Work order: Check each line of the material below for the word "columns". State how many lines have it, and nothing more.

Exercise data:
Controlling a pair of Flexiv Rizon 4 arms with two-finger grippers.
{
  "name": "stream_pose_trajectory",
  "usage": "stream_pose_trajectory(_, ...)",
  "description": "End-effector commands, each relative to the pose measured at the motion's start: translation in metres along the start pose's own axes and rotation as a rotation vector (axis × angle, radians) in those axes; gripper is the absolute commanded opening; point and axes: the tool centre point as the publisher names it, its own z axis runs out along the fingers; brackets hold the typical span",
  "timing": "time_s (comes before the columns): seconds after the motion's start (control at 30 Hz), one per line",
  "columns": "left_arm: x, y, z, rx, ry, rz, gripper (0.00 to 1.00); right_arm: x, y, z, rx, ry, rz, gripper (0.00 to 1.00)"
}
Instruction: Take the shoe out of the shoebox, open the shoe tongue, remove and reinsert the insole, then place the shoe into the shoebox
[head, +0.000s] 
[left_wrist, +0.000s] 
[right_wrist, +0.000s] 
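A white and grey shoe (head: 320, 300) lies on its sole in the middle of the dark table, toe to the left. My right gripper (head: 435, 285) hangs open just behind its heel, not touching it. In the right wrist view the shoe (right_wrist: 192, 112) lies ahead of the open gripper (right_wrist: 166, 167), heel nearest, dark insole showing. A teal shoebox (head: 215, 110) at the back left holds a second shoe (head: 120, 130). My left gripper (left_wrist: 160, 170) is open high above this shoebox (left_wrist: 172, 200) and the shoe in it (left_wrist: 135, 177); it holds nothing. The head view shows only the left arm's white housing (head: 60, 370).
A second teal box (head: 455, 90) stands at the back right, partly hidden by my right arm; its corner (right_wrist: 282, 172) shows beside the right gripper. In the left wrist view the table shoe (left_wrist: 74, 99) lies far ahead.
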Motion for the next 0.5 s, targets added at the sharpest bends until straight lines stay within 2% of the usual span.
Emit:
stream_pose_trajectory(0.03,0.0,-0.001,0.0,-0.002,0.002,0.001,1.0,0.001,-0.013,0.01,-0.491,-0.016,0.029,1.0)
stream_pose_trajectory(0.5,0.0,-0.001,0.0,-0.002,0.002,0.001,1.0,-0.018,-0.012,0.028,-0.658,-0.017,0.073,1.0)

Solution to this task: 2